Who knows just how much pressure I can take? 
For years I've tried to just stay sane, 
fighting the demons in my brain... 
convinced they all want me to go away! 
I have actual real-live people, 
who love me just the same, 
but deep inside I fear it's all a game! 

But for the first time in forever, 
I've got meds, I've got love. 
For the first time in forever, 
I'm aware I'm not alone. 
Don't know if I'm insane yet, 
because they're still right here by my side! 
But for the first time in forever, 
I really am alright. 
I can't believe they love me... oh!
What if they're actually staying?

I can't imagine that life at all
friends that don't leave when I hit the wall
people who really love me just for me!
But now it seems they're all right here
willing to help me face my fears
They mean it when they say I'll be okay
But then the voices come around
and a sudden panic's gaining ground
Because it seems this always ends the same...
But for the first time in forever
my family understands
For the first time in forever
they're here, holding my hand
And I know that this is foreign
to be counted among them all
But for the first time in forever
they hear me when I call

Don't let them in...
Don't let them see...
Keep your distance
stay away from me...
Conceal
Not real...
I know it isn't so...
But I still fear
they'll all just up and go
But this love isn't the same
It's real, it's not a game
So I'll do my best
to let them see my pain

Cause for the first time in forever
They really want to help (Don't let them in, don't let them see)
They're really in for this ride (Keep your distance, stay away from me)
I know I could lose it (Conceal...)
by pushing them away (Conceal, don't feel, don't let them know...)
But for the first time in forever...
For the first time in forever
I really think I'll be okay.
Yeah
That was as cheesy as it looked on paper.

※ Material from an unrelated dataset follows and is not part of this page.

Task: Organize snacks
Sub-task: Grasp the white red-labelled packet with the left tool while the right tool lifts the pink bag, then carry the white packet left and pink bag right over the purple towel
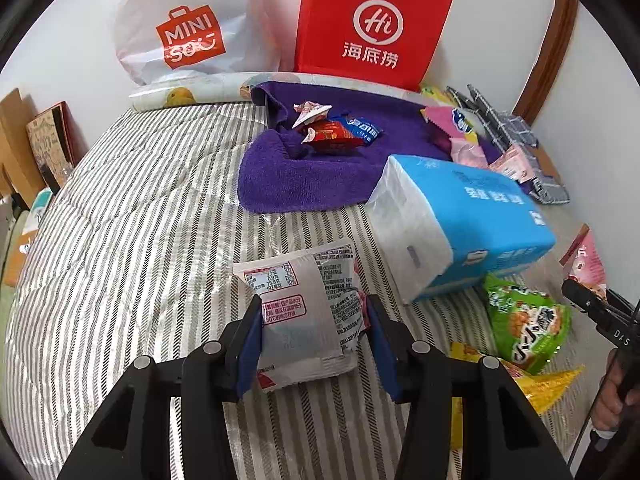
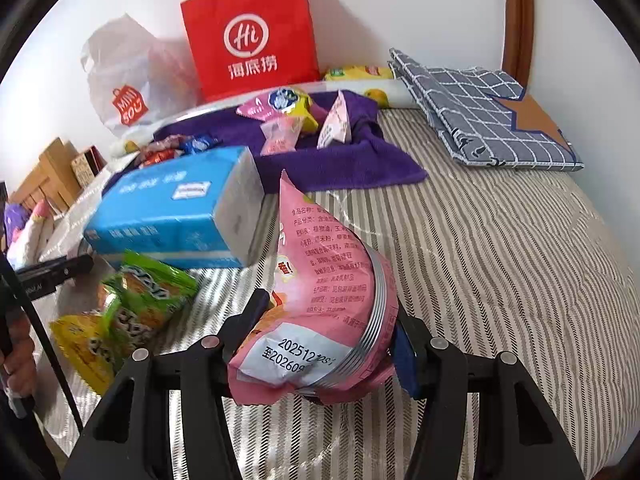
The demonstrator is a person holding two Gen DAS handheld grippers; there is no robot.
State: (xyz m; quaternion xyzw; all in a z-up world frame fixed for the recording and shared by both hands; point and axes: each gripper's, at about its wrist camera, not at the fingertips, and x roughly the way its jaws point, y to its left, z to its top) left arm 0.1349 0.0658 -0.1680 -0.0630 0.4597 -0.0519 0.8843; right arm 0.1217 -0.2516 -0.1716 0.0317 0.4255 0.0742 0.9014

Now I'm going to have to record it. Haha
Peace, Love, and Bulletproof Marshmallows

Ronnie


Along Came a Spider

So, last night I saw a spider. This one was real, and was promptly removed from my bedroom (aka the Isolation Chamber) due to my severe arachnophobia. However, all is not well. I spent the grand majority of today trembling due to hallucinations of spiders crawling everywhere. I managed to take my meds on time, though we are all aware that sometimes med just do not work the way we think they should, or even the way they really should work. Sometimes this shit happens. So, today I dealt with my hallucinations by isolating and trying to focus on other things. So this was a bad day on the front lines of this battle. I could have coped better.

Things to try next time I have a bad day

1. go to the art room and work with clay
2. Listen to Emilie Autumn, her music helps quiet things for me
3. Call someone this time, not just texting.